→ **What the task asks**
Repeat all the lines below exactly, but omit the pictures.

→ **Stored data**
----------
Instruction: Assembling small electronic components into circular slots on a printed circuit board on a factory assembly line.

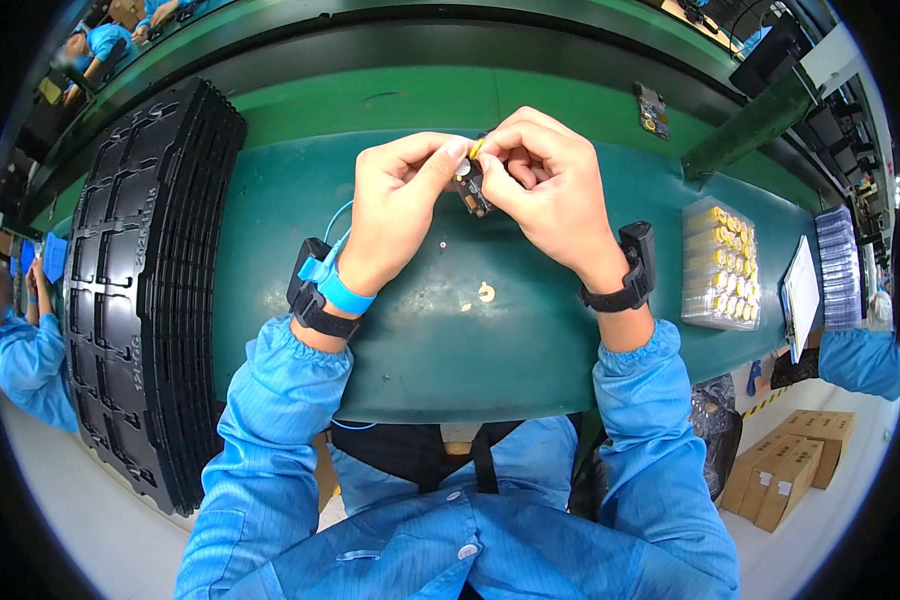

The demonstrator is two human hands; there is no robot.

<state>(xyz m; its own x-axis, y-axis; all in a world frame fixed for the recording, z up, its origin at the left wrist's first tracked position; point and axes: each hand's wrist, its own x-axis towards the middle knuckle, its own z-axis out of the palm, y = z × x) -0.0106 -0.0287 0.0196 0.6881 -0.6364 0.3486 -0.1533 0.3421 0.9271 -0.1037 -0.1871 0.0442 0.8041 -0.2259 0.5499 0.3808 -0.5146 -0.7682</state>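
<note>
Over the far part of the green mat, both my hands meet at a small black circuit board (473, 193). My left hand (400, 195) is closed, thumb and index finger pinched at the board's upper left. My right hand (550, 180) is closed on the board's right side, its other fingers curled in. A small yellow piece (477, 149) shows between the fingertips; which hand grips it, I cannot tell. Below it on the board is a silvery round part (463, 169). A pale yellow ring-shaped scrap (486, 292) lies on the mat, with a tinier scrap (465, 308) beside it.
Stacked black trays (150, 290) stand at the left. To the right are a clear plastic tray (720, 265) of yellow round pieces and a clipboard (801, 290). Another circuit board (652, 110) lies on the far ledge. A blue cord (336, 222) runs from my left wrist strap.
</note>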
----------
→ **Solution for this exercise**
Instruction: Assembling small electronic components into circular slots on a printed circuit board on a factory assembly line.


The demonstrator is two human hands; there is no robot.

<state>(xyz m; its own x-axis, y-axis; all in a world frame fixed for the recording, z up, its origin at the left wrist's first tracked position; point and axes: each hand's wrist, its own x-axis towards the middle knuckle, its own z-axis out of the palm, y = z × x) -0.0106 -0.0287 0.0196 0.6881 -0.6364 0.3486 -0.1533 0.3421 0.9271 -0.1037 -0.1871 0.0442 0.8041 -0.2259 0.5499 0.3808 -0.5146 -0.7682</state>
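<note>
Over the far part of the green mat, both my hands meet at a small black circuit board (473, 193). My left hand (400, 195) is closed, thumb and index finger pinched at the board's upper left. My right hand (550, 180) is closed on the board's right side, its other fingers curled in. A small yellow piece (477, 149) shows between the fingertips; which hand grips it, I cannot tell. Below it on the board is a silvery round part (463, 169). A pale yellow ring-shaped scrap (486, 292) lies on the mat, with a tinier scrap (465, 308) beside it.
Stacked black trays (150, 290) stand at the left. To the right are a clear plastic tray (720, 265) of yellow round pieces and a clipboard (801, 290). Another circuit board (652, 110) lies on the far ledge. A blue cord (336, 222) runs from my left wrist strap.
</note>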

No additional lines are needed for this answer.